About this task
The material below is to be copied exactly from the line with "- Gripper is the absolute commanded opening" up to and including the line with "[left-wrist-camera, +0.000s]", with nothing else kept and no pictures.

Data section

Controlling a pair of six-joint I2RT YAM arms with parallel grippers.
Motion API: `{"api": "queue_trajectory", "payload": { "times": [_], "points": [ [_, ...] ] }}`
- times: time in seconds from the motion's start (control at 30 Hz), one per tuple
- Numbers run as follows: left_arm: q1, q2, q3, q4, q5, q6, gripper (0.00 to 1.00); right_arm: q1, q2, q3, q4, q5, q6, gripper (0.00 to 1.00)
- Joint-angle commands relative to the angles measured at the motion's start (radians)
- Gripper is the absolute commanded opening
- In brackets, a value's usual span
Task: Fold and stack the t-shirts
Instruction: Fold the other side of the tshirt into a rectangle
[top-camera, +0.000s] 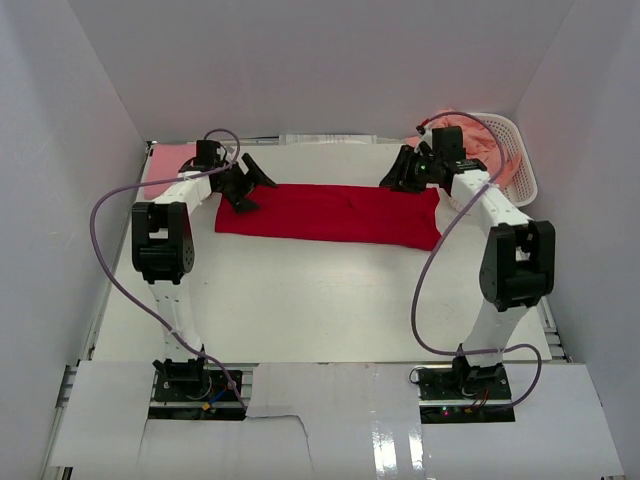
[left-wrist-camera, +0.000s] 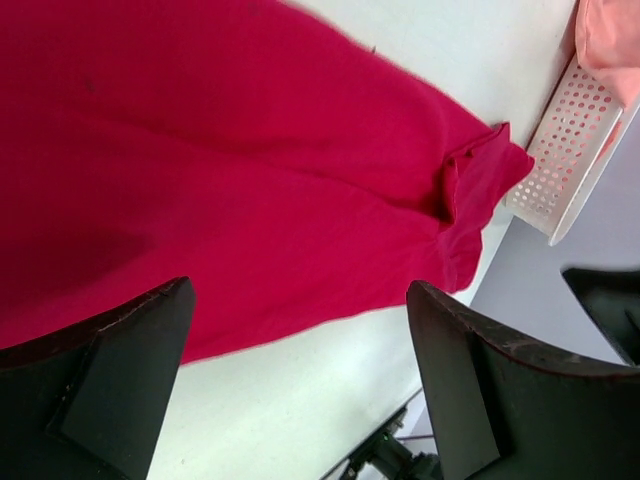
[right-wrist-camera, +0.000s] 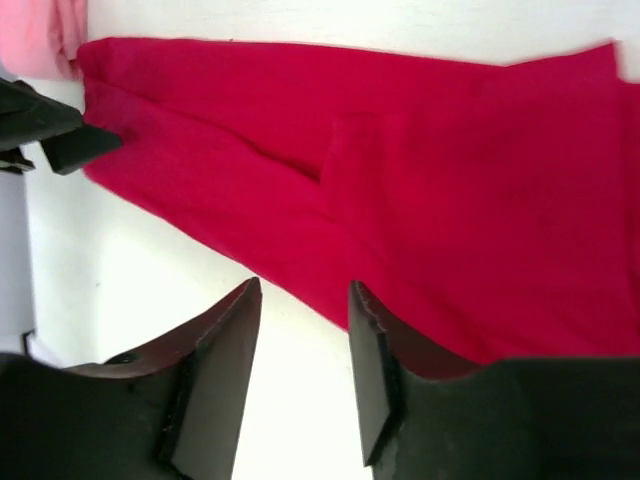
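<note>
Quick rundown of what the top view showed. One red t-shirt (top-camera: 330, 213) lay on the white table (top-camera: 300, 310), folded into a long band running left to right across the middle of the frame. It was the only shirt laid out there.

Two arms, two grippers, one at each end of that band:
- The left gripper (top-camera: 250, 188) sat over the left end of the shirt. Its wrist camera showed both fingers spread wide with nothing between them, just red cloth and a bit of table underneath. So it was fully released and held nothing.
- The right gripper (top-camera: 400, 172) was at the upper right end of the shirt. In its wrist view the two fingers stood apart with a clear gap, and no cloth was pinched in it. Also let go, though not spread as wide as the left.

I honestly couldn't tell whether either one was touching the fabric.

Other shirts: one pink t-shirt (top-camera: 162, 168) lay flat in the upper left of the top view, partly behind the left arm. There was also one white latticed basket (top-camera: 522, 165) in the upper right with salmon-orange cloth (top-camera: 482, 138) bunched inside. I couldn't count how many pieces were in that heap.

Two purple cables (top-camera: 105, 215) too, one looping off each arm.
</note>
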Motion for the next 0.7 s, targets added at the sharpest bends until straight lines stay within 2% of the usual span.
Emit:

Task result
- Gripper is the absolute commanded opening
- In brackets, a value's usual span
Task: Fold and stack the t-shirts
Instruction: Fold the other side of the tshirt into a rectangle
[top-camera, +0.000s] 
[left-wrist-camera, +0.000s] 

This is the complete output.